1 Introduction

Many supervised machine learning algorithms are applied on financial time series data require stationarity [1]. In the process of creating a predictive model, it is assumed that a given time series is generated by a stochastic process. To make an accurate inference from such model, it is crucial that mentioned data generation process remains consistent. In statistical terms, the mean, variance and covariance should not change with time [1]. As a result in analyzed time series, a trend over time is not revealed. When this assumption is not fulfilled, the algorithm may assign a wrong prediction to a new observation.

In contrary to cross-sectional data, time series is a specific kind of data in the sense that any observation reflects a history of observations occurred in the past. The literature named it as a distinctive memory of past track record [2]. Due to the stationarity condition, this series memory is often excluded from the dataset.

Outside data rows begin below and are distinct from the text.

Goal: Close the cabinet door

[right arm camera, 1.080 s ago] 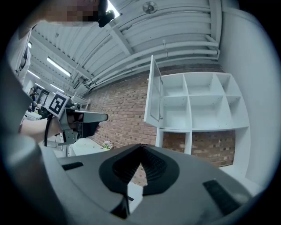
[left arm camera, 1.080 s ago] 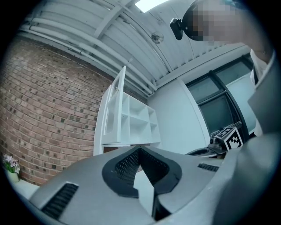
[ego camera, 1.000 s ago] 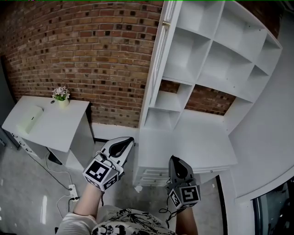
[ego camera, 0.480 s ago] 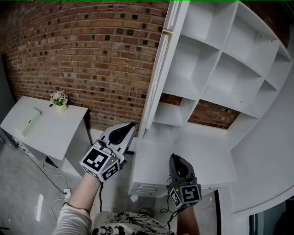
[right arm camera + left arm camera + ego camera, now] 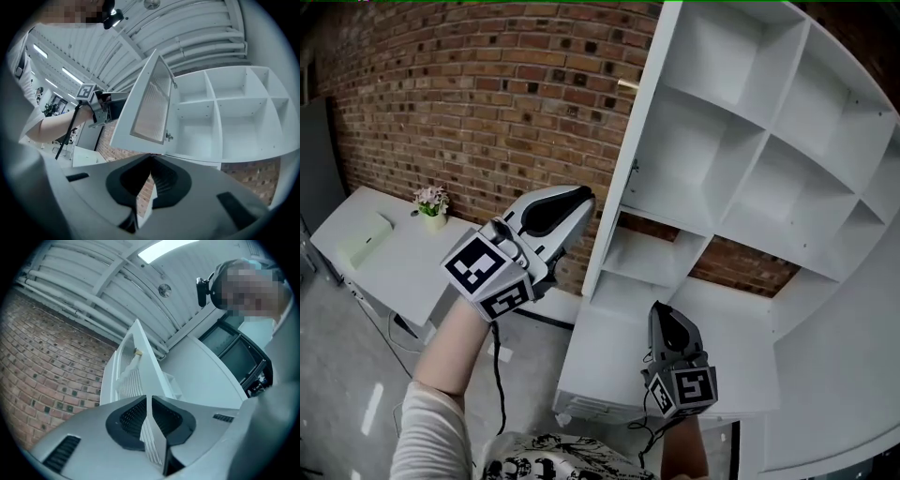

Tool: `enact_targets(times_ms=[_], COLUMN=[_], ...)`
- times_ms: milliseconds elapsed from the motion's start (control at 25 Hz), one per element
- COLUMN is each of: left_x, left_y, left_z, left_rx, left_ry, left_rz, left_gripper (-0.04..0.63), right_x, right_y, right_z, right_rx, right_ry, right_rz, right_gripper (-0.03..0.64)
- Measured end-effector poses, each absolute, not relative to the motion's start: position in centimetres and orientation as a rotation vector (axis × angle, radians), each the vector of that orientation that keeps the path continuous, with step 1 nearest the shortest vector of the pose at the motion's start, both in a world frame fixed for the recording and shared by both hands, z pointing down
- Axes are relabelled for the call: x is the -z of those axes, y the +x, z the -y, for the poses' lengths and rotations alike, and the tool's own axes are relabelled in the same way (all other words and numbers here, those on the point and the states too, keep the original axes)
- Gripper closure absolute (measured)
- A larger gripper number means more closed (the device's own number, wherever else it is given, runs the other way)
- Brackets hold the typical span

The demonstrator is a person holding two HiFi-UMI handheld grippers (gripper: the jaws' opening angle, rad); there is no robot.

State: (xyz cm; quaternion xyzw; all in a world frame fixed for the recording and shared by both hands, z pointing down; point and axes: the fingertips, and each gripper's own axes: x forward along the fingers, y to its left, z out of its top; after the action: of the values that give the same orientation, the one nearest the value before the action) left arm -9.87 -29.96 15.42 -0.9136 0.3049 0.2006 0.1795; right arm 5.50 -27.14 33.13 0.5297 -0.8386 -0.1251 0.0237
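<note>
The white cabinet (image 5: 761, 155) has open shelves, and its door (image 5: 623, 178) stands swung out, nearly edge-on in the head view. The door has a ribbed panel (image 5: 150, 108) and a small gold handle (image 5: 628, 84). My left gripper (image 5: 579, 199) is raised on the door's outer side, close to its edge but apart from it. Its jaws are opening to a narrow slit with nothing between them. The left gripper view looks up the door (image 5: 140, 376) to the handle (image 5: 137, 352). My right gripper (image 5: 664, 314) hangs low before the lower shelf, its fingertips together and empty.
A brick wall (image 5: 487, 94) runs behind. A white side table (image 5: 403, 272) at the left carries a small flower pot (image 5: 431, 202). A white lower unit (image 5: 609, 347) juts out under the shelves. A dark screen (image 5: 234, 352) stands behind me.
My left gripper has risen from waist height to beside the door's edge. The right gripper and the view have come closer to the cabinet.
</note>
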Motion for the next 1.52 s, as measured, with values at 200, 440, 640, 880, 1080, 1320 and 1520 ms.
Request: enact_targets(times_ms=[200, 440, 640, 880, 1080, 1320, 1520], left_x=[-8.7, -3.4, -1.2, -1.2, -1.2, -1.3, -1.1], left_y=[-10.5, -10.3, -8.9, -8.2, -7.7, -7.3, -4.9], left_z=[31.0, 31.1, 31.6, 30.7, 30.4, 29.8, 29.4], left_rx=[-0.678, -0.719, -0.69, -0.589, -0.525, -0.494, -0.454], left_ry=[-2.563, -2.59, -2.622, -2.554, -2.511, -2.471, -2.411], left_rz=[-0.757, -0.627, -0.501, -0.394, -0.349, -0.355, -0.425], left_gripper=[0.546, 0.48, 0.455, 0.479, 0.482, 0.489, 0.492], right_x=[-31.3, -29.7, -29.3, -30.4, -30.8, -31.3, -31.1], right_y=[6.2, 8.0, 8.2, 9.5, 10.2, 10.4, 11.7], right_z=[28.4, 29.5, 29.5, 29.8, 29.8, 29.7, 30.1], right_rx=[0.403, 0.411, 0.488, 0.439, 0.431, 0.422, 0.442], right_ry=[1.644, 1.677, 1.653, 1.669, 1.666, 1.667, 1.673], right_rz=[2.611, 2.639, 2.617, 2.6, 2.575, 2.548, 2.529], right_gripper=[0.612, 0.612, 0.612, 0.612, 0.612, 0.612, 0.612])
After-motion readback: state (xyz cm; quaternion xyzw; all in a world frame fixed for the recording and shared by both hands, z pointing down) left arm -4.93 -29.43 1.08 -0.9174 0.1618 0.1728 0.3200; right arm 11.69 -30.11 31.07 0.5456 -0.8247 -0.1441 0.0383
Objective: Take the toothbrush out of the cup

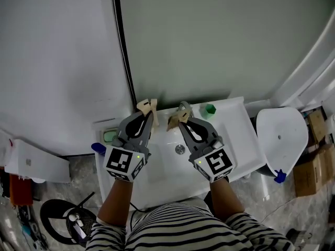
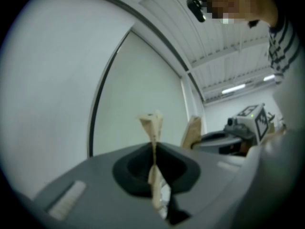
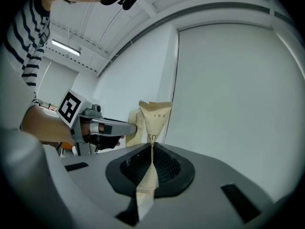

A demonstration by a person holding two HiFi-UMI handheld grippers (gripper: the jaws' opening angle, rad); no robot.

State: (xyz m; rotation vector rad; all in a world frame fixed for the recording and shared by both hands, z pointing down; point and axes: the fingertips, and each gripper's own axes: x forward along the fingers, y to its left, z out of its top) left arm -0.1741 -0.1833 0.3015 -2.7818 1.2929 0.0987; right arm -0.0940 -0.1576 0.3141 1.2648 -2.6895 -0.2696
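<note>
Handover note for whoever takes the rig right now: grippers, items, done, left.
Left gripper: shut on a tan paper piece.
Right gripper: shut on a tan printed sachet.
Both are held level above the sink.
Small green container, likely the cup, sits at the sink's back edge.
Done: no toothbrush in view, cannot tell.
Left: free a gripper, take the toothbrush out.

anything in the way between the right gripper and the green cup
Nothing visible lies between right gripper and green cup, but its jaws are shut on a beige packet; no toothbrush shows.
</note>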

The most commonly used method for non-stationarity removal is differencing up to some integer order [2]. Subtracting from each observation its predecessor, one gets the first-order differentiation. The second-order differencing is accomplished by repeating this process on obtained time series. It is similar for higher orders. Admittedly, these transformations can lead to the stationarity, but as a consequence all memory from the original series is erased [2]. On the other hand, the predictive power of machine learning algorithm is based on this memory. Lopez de Prado [3] calls it as the stationarity versus memory dilemma by asking a question whether there is a trade-off between these two concepts, in other words—does exist a solution of making the time series stationary concurrently with keeping its predictive power. One way to resolve this dilemma—fractional differentiation—has been proposed by Hosking [4]. Lopez de Prado upgraded this idea to find the optimal balance between zero differentiation and fully differentiated time series.

The remainder of the paper is organized as follows. The next section gives an overview of fractional differentiation introduced above. The data used in this research are presented in Sect. 3, and the method applied on this data is described in Sect. 4. Section 5 discusses the results, and chapter 6 concludes the paper.

2 Fractional differentiation—an overview

In this section, the concept of fractional differentiation is elaborated in more detail. Assume that a time series \(X\) runs throughout time \(t\) and it is not stationary:

\(X = \left\{ {X_{t} , X_{t - 1} , X_{t - 2} , \ldots , X_{t - k} , \ldots } \right\}\).

As previously explained, computing the differences between consecutive observations is an approach to achieve a stationary time series [2]:

$$\nabla X_{t} = X_{t} - X_{t - 1}$$

By defining a backshift operator \(B\) as \(B^{k} X_{t} = X_{t - k}\) for \(k \ge 0\) and \(t > 1\), the above formula, first-order differentiation, can be expressed as:

\(\nabla X_{t} = X_{t} - X_{t - 1} = X_{t} - BX_{t} = \left( {1 - B} \right)X_{t}\).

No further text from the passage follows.